Variation in the rates of operative delivery in the United States

Hospital Corporation of America, Division of Perinatal Safety, Nashville, TN, USA.
American journal of obstetrics and gynecology (Impact Factor: 3.97). 07/2007; 196(6):526.e1-5. DOI: 10.1016/j.ajog.2007.01.024
Source: PubMed

ABSTRACT This study was undertaken to examine the national and regional rates of operative delivery among almost one quarter million births in a single year in the nation's largest healthcare delivery system, using variation as an arbiter of the quality of decision making.
We compared the variation in rates of primary cesarean and operative vaginal delivery in facilities of the Hospital Corporation of America during the year 2004.

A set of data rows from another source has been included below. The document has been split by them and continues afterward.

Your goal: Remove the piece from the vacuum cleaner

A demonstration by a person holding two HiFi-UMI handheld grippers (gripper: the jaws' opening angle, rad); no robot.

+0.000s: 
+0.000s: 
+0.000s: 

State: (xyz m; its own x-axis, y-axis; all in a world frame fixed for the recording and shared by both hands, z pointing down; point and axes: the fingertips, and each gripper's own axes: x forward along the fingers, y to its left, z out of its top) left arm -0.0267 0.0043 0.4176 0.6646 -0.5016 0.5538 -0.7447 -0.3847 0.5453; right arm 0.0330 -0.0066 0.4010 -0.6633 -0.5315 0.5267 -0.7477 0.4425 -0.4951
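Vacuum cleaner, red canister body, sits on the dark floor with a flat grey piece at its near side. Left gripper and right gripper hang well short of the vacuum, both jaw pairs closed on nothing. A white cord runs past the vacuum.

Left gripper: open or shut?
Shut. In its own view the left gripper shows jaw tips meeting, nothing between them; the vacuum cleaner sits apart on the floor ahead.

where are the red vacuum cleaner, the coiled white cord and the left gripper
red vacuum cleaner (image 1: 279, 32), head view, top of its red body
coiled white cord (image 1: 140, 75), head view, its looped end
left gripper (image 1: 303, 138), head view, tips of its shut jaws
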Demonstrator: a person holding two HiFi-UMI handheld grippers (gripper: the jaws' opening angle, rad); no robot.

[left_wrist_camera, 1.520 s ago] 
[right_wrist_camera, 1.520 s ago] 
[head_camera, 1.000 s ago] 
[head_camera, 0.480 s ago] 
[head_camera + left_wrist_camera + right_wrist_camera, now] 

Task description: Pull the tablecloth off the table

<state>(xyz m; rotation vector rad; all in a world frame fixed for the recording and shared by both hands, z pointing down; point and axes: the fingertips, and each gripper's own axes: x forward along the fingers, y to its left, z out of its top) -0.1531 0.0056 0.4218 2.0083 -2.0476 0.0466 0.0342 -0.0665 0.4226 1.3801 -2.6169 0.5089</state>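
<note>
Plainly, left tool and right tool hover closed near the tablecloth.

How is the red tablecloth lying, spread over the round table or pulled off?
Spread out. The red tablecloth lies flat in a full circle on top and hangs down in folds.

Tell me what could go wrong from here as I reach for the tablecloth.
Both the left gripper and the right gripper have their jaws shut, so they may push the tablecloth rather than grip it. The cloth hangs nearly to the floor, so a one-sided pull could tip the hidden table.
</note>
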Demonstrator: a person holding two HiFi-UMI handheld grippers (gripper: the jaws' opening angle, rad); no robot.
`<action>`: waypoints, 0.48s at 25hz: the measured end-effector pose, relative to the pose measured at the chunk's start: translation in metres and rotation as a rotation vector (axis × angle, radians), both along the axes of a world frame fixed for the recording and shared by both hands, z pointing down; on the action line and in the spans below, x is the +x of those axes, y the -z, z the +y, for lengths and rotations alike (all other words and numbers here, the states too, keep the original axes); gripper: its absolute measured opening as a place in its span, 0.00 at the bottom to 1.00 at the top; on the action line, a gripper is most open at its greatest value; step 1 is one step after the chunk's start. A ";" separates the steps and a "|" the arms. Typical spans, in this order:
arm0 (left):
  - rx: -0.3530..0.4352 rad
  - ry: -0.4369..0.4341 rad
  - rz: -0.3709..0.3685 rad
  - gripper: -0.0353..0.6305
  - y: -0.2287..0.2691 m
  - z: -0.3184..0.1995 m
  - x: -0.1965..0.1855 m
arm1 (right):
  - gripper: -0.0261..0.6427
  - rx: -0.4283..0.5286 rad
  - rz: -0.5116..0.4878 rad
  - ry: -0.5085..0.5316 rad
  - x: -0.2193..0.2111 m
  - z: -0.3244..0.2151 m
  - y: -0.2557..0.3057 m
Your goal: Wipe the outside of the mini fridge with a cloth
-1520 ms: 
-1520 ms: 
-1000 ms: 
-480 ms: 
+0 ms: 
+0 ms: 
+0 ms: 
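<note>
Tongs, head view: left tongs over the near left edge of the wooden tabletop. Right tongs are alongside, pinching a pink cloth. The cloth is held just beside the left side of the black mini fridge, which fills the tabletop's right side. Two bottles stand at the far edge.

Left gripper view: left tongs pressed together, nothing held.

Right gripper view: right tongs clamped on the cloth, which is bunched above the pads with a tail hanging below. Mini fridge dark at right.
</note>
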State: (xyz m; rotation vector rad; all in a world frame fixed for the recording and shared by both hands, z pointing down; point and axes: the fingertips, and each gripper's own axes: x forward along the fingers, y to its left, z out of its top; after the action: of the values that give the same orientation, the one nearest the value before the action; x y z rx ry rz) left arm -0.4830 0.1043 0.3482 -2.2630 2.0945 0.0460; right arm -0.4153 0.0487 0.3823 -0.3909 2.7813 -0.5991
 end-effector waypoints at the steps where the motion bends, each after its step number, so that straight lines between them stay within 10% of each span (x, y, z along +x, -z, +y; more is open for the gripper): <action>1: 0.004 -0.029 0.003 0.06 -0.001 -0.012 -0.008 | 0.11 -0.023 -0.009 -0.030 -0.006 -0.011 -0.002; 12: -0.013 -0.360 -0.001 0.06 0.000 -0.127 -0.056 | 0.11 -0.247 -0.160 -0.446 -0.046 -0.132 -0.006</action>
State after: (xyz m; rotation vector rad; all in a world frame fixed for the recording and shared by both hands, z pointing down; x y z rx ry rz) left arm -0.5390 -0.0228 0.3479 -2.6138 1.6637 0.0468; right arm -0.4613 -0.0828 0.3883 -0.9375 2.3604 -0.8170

In 124 facilities representing almost 220,000 births during a 1-year period, the primary cesarean and operative vaginal delivery rates were 19% +/- 5% (range 9-37) and 7% +/- 4% (range 1-23). Within individual geographic regions, we consistently found variations of 200-300% in rates of primary cesarean delivery and variations approximating an order of magnitude for operative vaginal delivery.
Within broad upper and lower limits, rates of operative delivery in the United States are highly variable and suggest a pattern of almost random decision making. This reflects a lack of sufficient reliable, outcomes-based data to guide clinical decision making.